Take the lines below from the one with "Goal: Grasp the" through the one with "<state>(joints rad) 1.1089" and retype them exactly. Include nothing else, and no pictures.

(Data entries)
--

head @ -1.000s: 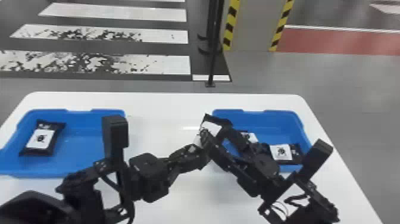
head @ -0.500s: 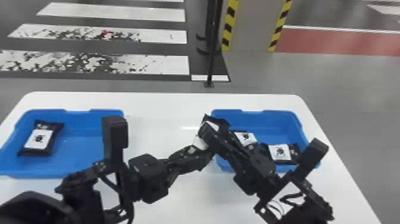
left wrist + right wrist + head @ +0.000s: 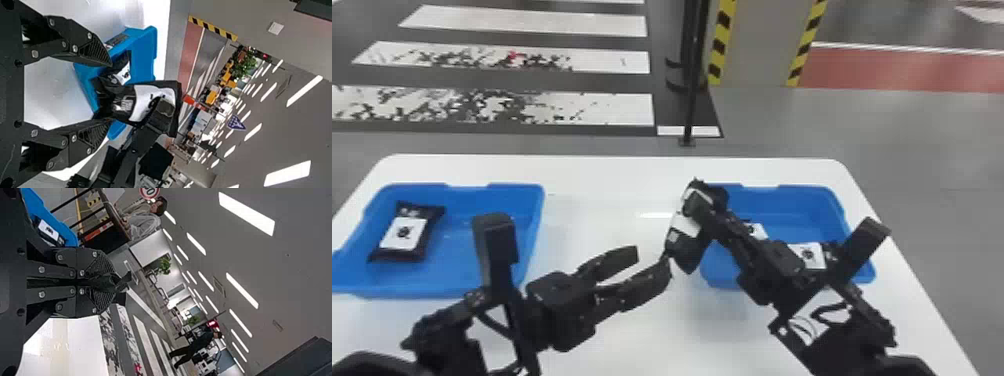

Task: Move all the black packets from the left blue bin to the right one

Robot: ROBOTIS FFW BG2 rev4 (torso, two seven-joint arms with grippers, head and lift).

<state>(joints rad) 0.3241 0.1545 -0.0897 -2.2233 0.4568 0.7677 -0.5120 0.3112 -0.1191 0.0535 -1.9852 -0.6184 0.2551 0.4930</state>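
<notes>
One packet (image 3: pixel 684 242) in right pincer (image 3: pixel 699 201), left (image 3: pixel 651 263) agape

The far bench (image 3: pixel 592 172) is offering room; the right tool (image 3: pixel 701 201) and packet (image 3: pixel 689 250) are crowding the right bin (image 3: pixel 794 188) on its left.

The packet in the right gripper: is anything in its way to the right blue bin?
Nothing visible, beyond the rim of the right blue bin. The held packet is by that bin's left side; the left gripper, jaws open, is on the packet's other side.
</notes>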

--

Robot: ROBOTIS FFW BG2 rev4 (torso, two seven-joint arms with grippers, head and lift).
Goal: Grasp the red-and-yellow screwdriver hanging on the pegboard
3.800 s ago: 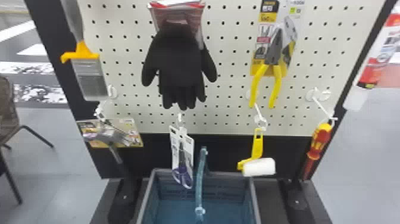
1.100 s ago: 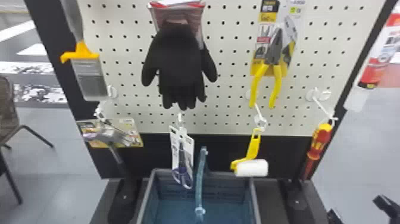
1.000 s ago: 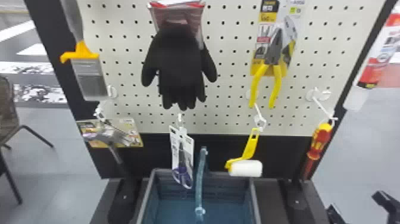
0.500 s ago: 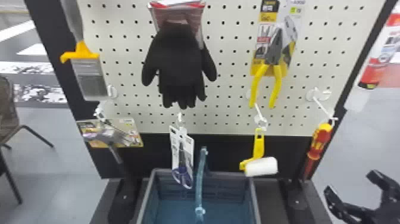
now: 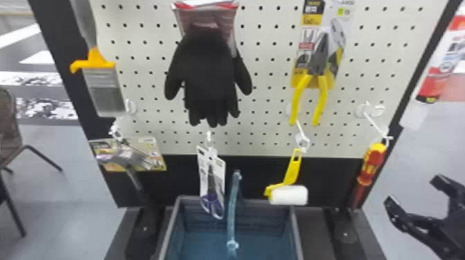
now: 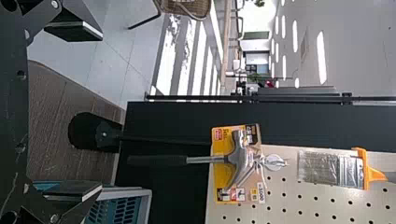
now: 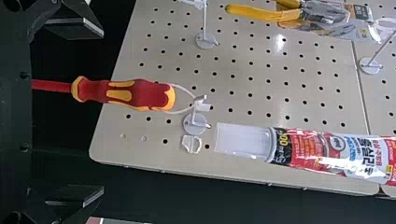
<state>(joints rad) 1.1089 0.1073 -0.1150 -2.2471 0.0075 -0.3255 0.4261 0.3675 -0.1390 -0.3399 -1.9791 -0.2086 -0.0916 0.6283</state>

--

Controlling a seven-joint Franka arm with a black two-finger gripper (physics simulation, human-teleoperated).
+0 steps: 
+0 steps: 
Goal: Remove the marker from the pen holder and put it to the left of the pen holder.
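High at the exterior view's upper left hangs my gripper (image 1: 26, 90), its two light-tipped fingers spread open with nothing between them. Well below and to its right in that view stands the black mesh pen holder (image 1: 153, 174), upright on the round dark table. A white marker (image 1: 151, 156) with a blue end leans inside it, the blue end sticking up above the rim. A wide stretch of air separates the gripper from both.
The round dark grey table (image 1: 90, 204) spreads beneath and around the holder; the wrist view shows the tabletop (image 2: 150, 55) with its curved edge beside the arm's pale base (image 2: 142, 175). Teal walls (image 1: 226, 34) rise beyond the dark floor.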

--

- _Exercise solution_:
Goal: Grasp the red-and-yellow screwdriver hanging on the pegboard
3.800 s ago: 
1.100 s ago: 
1.000 s ago: 
0.500 s ago: 
now: 
now: 
now: 
<state>(joints rad) 1.1089 0.1073 -0.1150 -2.2471 0.0075 -0.3255 0.4261 0.3675 -0.1390 -0.3399 -1.9791 -0.2086 -0.0916 0.6283</state>

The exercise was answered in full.